在宅での看取りに対応!『在宅緩和ケア充実診療所』の届出を行うには
終末期の患者とその家族を支える「在宅緩和ケア」へのニーズが高まっています。
2016年の診療報酬改定では、こうしたニーズの高まりに応えるため、「在宅緩和ケア充実診療所・病院加算」が新設されました。
この加算を届け出た診療所は「在宅緩和ケア充実診療所」として扱われます。
加算は施設規模を問わず、どのクリニックでも届け出ることができますが、求められる要件が非常に厳しく、現状では在宅緩和ケア充実診療所の数も多くありません。
高度な緩和ケアを在宅で提供できる在宅緩和ケア充実診療所の施設基準や、届出によって得られるメリットなどを解説します。
在宅での看取りに対応するための医療体制
終末期に自宅を療養場所として希望する人の数が増え続けており、厚生労働省の調査によれば、2008年時点で60%以上の人が「自宅で療養したい」と回答していることがわかりました。
在宅での看取りは、住み慣れた環境で家族と共に最期を過ごしたいという「自分らしい生き方」への意識の変化が背景にあります。
また、国も地域包括ケアシステムの拡充を通して、在宅医療の推進を強く打ち出しています。
しかし、在宅での看取りは、患者が自宅で穏やかに過ごせるという大きなメリットがある一方で、急な容態の変化に対応できる医療体制が不可欠です。
24時間365日の緊急対応や、専門的な緩和ケアの提供が可能な在宅医療機関の必要性は年々高まっています。
そのなかで、近年は「在宅緩和ケア充実診療所」を目指す診療所も増えてきました。
在宅緩和ケア充実診療所は、厚生労働大臣が定める施設基準を満たし、「在宅緩和ケア充実診療所・病院加算」の届出を行なった診療所のことを指します。
つまり、在宅医療のなかでも特に、終末期医療や緩和ケアにおいて、より高度で専門的なサービスを提供できる体制が整っている診療所の証でもあります。
在宅緩和ケア充実診療所届出のための要件
在宅緩和ケア充実診療所として届出を行うための施設基準には、以下のような厳しい要件を満たす必要があります。
まず、「機能強化型の在宅療養支援診療所(機能強化型在支診)」として届け出ていることが前提となります。
機能強化型の在宅療養支援診療所とは、高度で安定した在宅医療を提供できる体制を整えた診療所のことで、複数の医師による診療体制や24時間365日の対応が可能であることを意味しています。
そのうえで、過去1年間の実績として、「緊急の往診件数が15件以上」かつ「看取り実績が20件以上」であることが求められます。
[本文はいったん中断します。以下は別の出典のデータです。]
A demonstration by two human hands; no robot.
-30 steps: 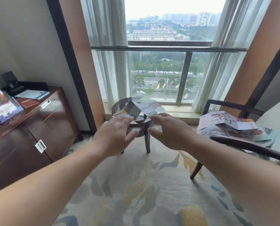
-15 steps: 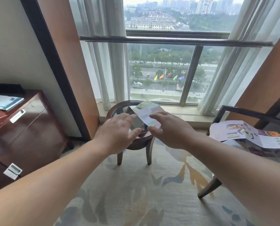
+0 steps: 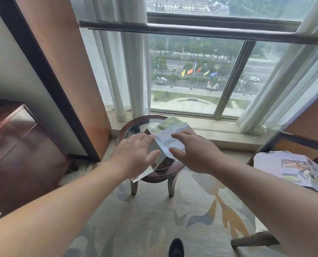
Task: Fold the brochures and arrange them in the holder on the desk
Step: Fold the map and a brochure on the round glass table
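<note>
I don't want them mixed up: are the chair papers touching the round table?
Apart. Head view shows carpet between the round table and the papers on the chair.

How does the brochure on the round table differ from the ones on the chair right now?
The table brochure, on the round table, is partly folded with panels bent up; the chair brochures lie spread open on the chair. The table brochure has the left hand and right hand on it; the chair brochures are untouched. Both are printed paper with photos.
</note>
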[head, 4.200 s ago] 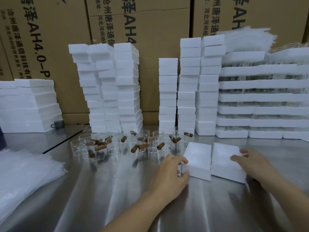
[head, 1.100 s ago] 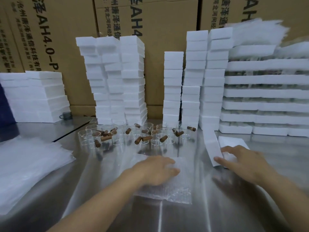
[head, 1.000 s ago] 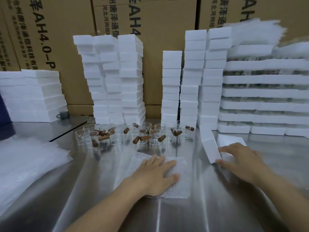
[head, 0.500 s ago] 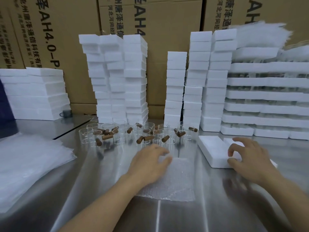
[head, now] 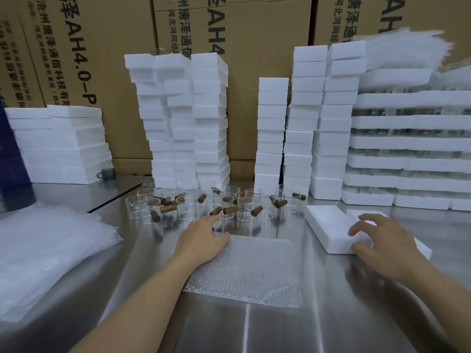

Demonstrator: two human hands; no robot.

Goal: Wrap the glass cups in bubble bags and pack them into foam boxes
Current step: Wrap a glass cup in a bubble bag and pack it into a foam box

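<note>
While the left hand (head: 204,240) lies flat, fingers loosely spread, on the far-left corner of the bubble bag (head: 249,268) mid-desk (head: 280,327), the right hand (head: 384,240) rests bent, spread fingertips on the foam box (head: 328,228) (just right of the bag); glass cups (head: 204,202) cluster just beyond.

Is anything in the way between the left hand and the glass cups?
No, nothing I can see. The left hand rests on the bubble bag's corner, its fingertips right beside the nearest glass cups.
</note>
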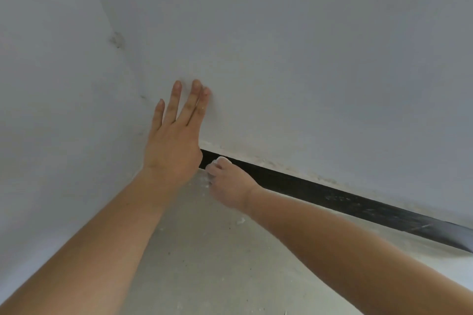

これは、緊急時における迅速な対応能力と、多くの患者の最期を看取ってきた経験が評価されるものです。
また、疼痛管理に関する専門性も重要です。
具体的には、末期の悪性腫瘍などの患者に対して、経口鎮痛剤では痛みが改善しない場合に、患者みずからが注射によってオピオイド系鎮痛薬の注入を行う鎮痛療法を、過去1年間に2件以上実施した実績が必要です。
または、過去に5件以上の実施経験がある常勤医師が配置されており、適切な方法でオピオイド系鎮痛薬を投与した実績が、過去1年間に10件以上あることが求められます。
さらに、緩和ケアに関する専門知識を持つ医師の配置も不可欠です。
「緩和ケア病棟」または「在宅での1年間の看取り実績が10件以上の医療機関」において、3カ月以上の勤務歴がある常勤医師がいることに加えて、「がん診療に携わる医師に対する緩和ケア研修会の開催指針に準拠した研修」または「緩和ケアの基本教育のための都道府県指導者研修会等」を修了している常勤医師の在籍が要件となります。
最後に、患者への情報提供も義務づけられています。
院内などにおいて、過去1年間の看取り実績や、十分な緩和ケアが受けられる旨を掲示するなど、必要な情報が適切に提供されている必要があります。
このように、認定要件は非常に厳しく、すぐにすべての要件を満たすことはむずかしいかもしれません。
しかし、届出を行うことで緊急往診や夜間・休日往診、在宅ターミナルケア加算など、特定の診療報酬において加算を受けることが可能となり、経営面での安定化にもつながります。
施設基準に係る届出を目指すのであれば、実績を重ねることが何よりの近道です。
日々の診療において、終末期の患者や家族とのコミュニケーションを密にし、在宅での看取りを希望する患者や家族がいれば、積極的に支援していく姿勢が大切です。
※本記事の記載内容は、2025年9月現在の法令・情報等に基づいています。